Operation Transformation: Setting A Healthy Example
The journeys of five ordinary, yet inspirational, leaders as they journey towards healthier and happier lives. Under the instruction of a team of professionals including fitness guru Karl Henry, medical doctor Dr Eva Orsmond, and clinical psychologist Dr Eddie Murphy, the leaders must undergo a strict dietary and fitness regime which will help them achieve their target weight. The overall goal of Operation Transformation is to build a slimmer, fitter, healthier nation.
According to Jacky Jones, former regional manager of health promotion at the HSE, over 300,000 young people in Ireland are now overweight or obese. This is a worrying trend as regards the future of Irish society. Schools are blamed for having vending machines which sell nutrient-poor, high-calorie foods, and for not doing enough to promote a healthy lifestyle through education. However, this ignores the fact that children often mimic the actions of their parents and peers and may develop unhealthy eating patterns in this way. Despite the economic climate, parents can and ought to provide their children with healthy food, which need not be expensive. The difference in the long run between eating dinners with brown rice instead of dinners with another helping of deep-fried chips may be the child living seven years longer.
Kayleigh Yeoman, aged 18, is the youngest ever Operation Transformation leader and is all too familiar with the issue of youth obesity, herself formerly a frequent vending-machine customer and visitor of her local fast-food restaurant. Her pledge to change her own lifestyle, and subsequently the lives of many of her followers, is an effort to undo more than just this past fortnight’s Christmas indulgence. Kayleigh, along with the four other series five leaders, Natalie Cox (24), Adrian Brereton (41), Killian Byrne (39), and Grace Batterberry (32), will appear on the show over the next eight weeks when their weekly weigh-ins, a measure of their progress, will be aired. It may be a gruelling experience for the leaders to have their change of life documented for television, but all the leaders hope to provide an example to ordinary viewers who feel they would benefit from similar changes.

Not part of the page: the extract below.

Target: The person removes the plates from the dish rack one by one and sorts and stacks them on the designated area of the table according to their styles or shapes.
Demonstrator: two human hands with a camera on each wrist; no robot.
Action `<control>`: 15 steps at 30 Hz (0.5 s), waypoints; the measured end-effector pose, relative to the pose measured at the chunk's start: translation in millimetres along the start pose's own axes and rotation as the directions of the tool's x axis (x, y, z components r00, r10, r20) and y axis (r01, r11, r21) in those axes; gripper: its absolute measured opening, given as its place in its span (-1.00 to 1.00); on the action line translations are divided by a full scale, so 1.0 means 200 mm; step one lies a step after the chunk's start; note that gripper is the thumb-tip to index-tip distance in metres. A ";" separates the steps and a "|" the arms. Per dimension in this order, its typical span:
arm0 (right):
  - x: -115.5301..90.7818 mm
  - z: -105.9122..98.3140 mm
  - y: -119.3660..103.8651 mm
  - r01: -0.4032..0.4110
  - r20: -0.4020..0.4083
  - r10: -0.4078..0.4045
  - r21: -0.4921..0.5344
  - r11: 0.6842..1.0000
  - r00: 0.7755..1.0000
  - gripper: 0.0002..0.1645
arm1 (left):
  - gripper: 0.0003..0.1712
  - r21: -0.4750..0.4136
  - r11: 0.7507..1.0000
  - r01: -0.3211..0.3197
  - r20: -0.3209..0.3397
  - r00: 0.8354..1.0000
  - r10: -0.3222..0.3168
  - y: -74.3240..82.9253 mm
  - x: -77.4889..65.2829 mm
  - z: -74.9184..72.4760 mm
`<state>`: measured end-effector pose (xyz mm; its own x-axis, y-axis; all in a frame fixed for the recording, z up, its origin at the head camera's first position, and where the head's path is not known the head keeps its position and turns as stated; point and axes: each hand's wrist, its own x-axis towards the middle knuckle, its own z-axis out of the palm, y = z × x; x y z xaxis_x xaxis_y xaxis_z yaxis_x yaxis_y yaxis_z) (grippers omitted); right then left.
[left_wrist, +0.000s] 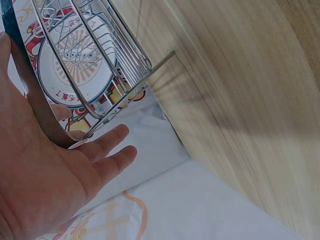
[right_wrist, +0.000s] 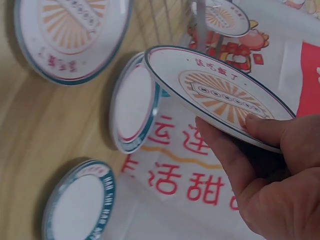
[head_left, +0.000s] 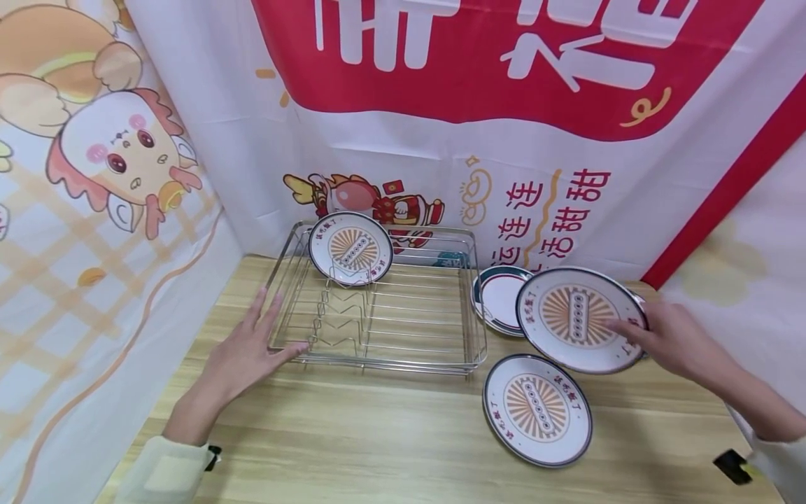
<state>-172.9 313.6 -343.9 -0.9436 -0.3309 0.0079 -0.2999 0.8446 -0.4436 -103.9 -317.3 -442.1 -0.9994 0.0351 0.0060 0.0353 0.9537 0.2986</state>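
My right hand (head_left: 676, 343) pinches the rim of a round white plate (right_wrist: 225, 95) with an orange sunburst, thumb on its face and fingers beneath. The plate is raised and tilted. My left hand (head_left: 242, 353) touches the front left corner of the wire dish rack (head_left: 415, 364), its fingers spread and fairly straight. Inside the rack, a matching sunburst plate (head_left: 352, 248) stands upright at the back left. Another sunburst plate (head_left: 538, 409) lies on the table, to the right of the rack and nearer the front.
Beside the rack's right side lies a green-rimmed plate (head_left: 504, 301), partly covered by the held one. Another green-rimmed plate (right_wrist: 80, 205) shows in the right wrist view. A printed cloth (head_left: 378, 147) hangs behind the wooden table (head_left: 352, 434), with more cloth along both sides.
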 end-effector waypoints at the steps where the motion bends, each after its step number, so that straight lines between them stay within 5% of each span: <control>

Viewers can choose to follow the leader they feel best suits themselves and their requirements, and have access to their daily dietary plans, exercise schedules and even shopping lists, online here. Progress will be charted on Facebook and Twitter accounts as well as the John Murray radio show, broadcast 9-10 am every weekday morning on RTÉ Radio One. The television programme airs every Wednesday evening from 8-9pm on RTÉ1, and is subsequently available on the RTÉ Player.

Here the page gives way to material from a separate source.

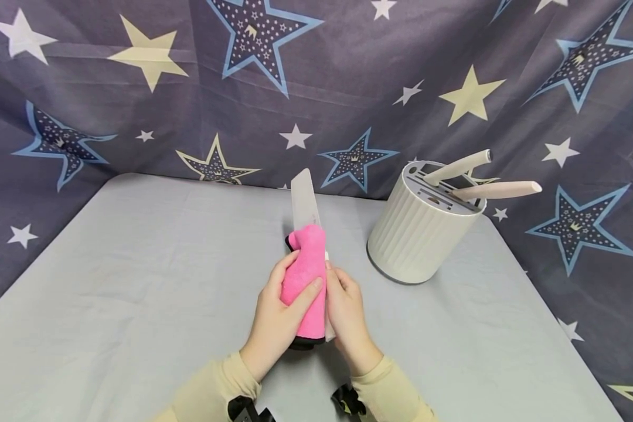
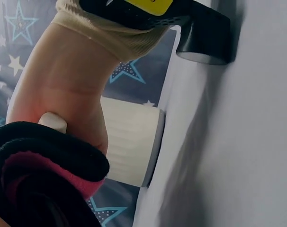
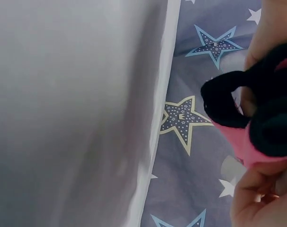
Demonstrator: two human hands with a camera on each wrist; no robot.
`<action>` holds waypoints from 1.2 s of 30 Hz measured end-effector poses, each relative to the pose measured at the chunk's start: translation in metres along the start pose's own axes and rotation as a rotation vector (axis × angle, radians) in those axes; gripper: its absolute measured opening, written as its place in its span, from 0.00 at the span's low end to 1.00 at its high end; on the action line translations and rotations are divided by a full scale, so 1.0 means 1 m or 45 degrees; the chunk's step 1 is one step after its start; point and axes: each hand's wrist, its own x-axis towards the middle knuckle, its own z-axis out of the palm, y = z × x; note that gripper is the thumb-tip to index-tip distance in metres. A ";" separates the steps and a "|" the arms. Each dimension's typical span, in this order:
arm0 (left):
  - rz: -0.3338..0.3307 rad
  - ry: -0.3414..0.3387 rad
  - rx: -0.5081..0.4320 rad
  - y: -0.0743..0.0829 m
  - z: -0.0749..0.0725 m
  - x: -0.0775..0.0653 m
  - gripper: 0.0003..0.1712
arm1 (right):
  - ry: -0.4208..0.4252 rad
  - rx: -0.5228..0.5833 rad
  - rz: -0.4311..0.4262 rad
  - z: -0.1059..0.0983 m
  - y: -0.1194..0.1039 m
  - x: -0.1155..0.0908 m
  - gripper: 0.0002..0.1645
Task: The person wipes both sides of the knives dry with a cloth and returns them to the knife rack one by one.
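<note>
A kitchen knife with a broad pale blade [image 1: 304, 199] points away over the table. A pink cloth with black edging [image 1: 310, 258] is folded round the lower part of its blade. My left hand [image 1: 276, 310] holds this cloth, thumb across its upper face. On the right side, my right hand [image 1: 349, 310] grips the knife's pale handle, whose butt end [image 2: 53, 121] shows in the left wrist view. From the right wrist side, the cloth [image 3: 228, 94] appears as loose black-edged folds, and the blade's covered part is hidden.
A cream ribbed knife block [image 1: 419, 234] stands at the back right, with a cream handle [image 1: 461, 166] and a pinkish handle [image 1: 501, 190] sticking out of its slotted top. Light grey cloth covers the table [image 1: 137, 281]. A star-patterned curtain [image 1: 348, 88] hangs behind it.
</note>
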 end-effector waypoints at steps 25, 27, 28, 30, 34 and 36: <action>0.119 -0.040 0.091 0.000 0.013 -0.015 0.33 | 0.130 0.316 0.003 -0.004 -0.006 -0.001 0.19; 0.113 -0.063 0.093 0.000 0.014 -0.017 0.33 | 0.131 0.356 0.011 -0.007 -0.007 0.001 0.19; 0.112 -0.074 0.095 0.000 0.015 -0.017 0.32 | 0.134 0.368 0.009 -0.008 -0.007 0.002 0.19; 0.113 -0.093 0.098 -0.001 0.016 -0.019 0.32 | 0.136 0.381 -0.003 -0.010 -0.008 0.003 0.20; 0.116 -0.116 0.102 -0.001 0.018 -0.022 0.30 | 0.146 0.415 -0.001 -0.015 -0.008 0.006 0.21; 0.117 -0.125 0.104 -0.001 0.019 -0.024 0.29 | 0.149 0.437 0.004 -0.017 -0.009 0.007 0.21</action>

As well as having the opportunity to follow the same regimes as the leaders in the programme, viewers are also urged to become involved in events being organised around the country in a bid to get the nation thinking about their health for the new year. The first of these events are the National Walks on Saturday January 14th, of which at least one is being held in every county in the Republic. Leaders and OT experts will help members of the public take the first step towards a healthier life. For those looking for something a little more challenging, a national 5km Fun Run will take place in the Phoenix Park on Saturday February 18th. This event will also be televised for the show.

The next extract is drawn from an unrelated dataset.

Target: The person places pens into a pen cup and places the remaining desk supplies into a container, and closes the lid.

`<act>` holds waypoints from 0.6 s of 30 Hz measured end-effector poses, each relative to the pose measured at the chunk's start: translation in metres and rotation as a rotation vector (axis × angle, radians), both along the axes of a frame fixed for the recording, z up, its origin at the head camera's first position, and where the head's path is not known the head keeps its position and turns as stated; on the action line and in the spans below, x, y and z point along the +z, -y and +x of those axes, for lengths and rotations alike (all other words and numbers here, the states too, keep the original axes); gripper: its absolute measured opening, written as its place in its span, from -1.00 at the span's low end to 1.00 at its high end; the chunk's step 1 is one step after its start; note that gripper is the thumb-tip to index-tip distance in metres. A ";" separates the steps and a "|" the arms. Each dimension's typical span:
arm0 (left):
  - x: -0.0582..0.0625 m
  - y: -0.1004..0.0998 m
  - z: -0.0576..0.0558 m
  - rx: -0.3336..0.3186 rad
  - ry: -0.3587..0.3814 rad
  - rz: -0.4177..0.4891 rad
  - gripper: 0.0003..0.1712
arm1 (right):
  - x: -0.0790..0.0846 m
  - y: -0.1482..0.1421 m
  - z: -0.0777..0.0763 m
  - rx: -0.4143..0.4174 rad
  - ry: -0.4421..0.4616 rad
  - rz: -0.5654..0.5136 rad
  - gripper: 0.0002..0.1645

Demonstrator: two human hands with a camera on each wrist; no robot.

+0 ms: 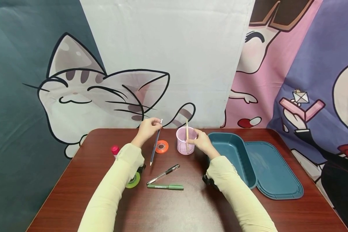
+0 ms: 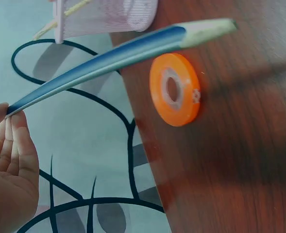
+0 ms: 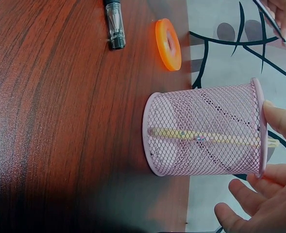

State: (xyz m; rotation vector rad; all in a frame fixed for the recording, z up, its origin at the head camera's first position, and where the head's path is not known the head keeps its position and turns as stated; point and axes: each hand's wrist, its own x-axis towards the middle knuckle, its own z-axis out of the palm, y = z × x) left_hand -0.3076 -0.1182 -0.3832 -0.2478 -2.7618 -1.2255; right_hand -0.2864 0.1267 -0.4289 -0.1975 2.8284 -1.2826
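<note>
My left hand (image 1: 149, 128) pinches a blue pencil (image 1: 155, 145) near its top end, and the pencil slants down with its pale sharpened end lowest. The left wrist view shows that blue pencil (image 2: 109, 58) between thumb and fingertips. My right hand (image 1: 202, 142) holds the rim of a pink mesh pen holder (image 1: 181, 145), thumb on one side and fingers on the other. Inside the holder stands a yellow pencil (image 3: 206, 138), its top end above the rim. An orange tape roll (image 1: 161, 146) lies on the table between the two hands.
A black-capped clear pen (image 1: 163, 174) and a green pen (image 1: 165, 187) lie in front of the hands. Near the left forearm are a green tape roll (image 1: 134, 181) and a red-capped item (image 1: 115, 149). Rightward stand a teal box (image 1: 230, 151) and its flat lid (image 1: 274, 170).
</note>
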 end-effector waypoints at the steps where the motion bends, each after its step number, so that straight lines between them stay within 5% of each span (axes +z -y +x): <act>1: 0.001 0.000 -0.001 0.008 0.007 0.030 -0.70 | 0.000 0.000 0.000 -0.001 0.000 -0.001 -0.11; 10: 0.010 -0.006 -0.003 0.145 0.043 0.440 -0.70 | -0.002 0.000 0.000 -0.012 0.011 0.005 -0.11; 18: 0.018 -0.015 -0.004 0.235 -0.013 0.607 -0.69 | -0.002 0.000 0.000 -0.007 -0.007 -0.006 -0.12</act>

This year’s series of OT also hope to raise awareness of Type 2 diabetes, which affects 5% of the population, those overweight being most at risk. A National Screening Day for the disease will take place around the country on Thursday January 19th. The IMO will provide medical doctors at nine venues who will perform free tests.Obesity is an unfortunate reality of today’s world and should not be ignored. Obese people are three times more likely to develop diabetes, three times more likely to have a stroke, and three times more likely to suffer a heart attack, compared to people with a healthy Body Mass Index. A healthy lifestyle is about doing things in moderation. It’s not that we should never be allowed enter another fast-food outlet or enjoy a chocolate bar, but rather that these should be treats consumed on an infrequent basis, and they should be counter-acted with activity.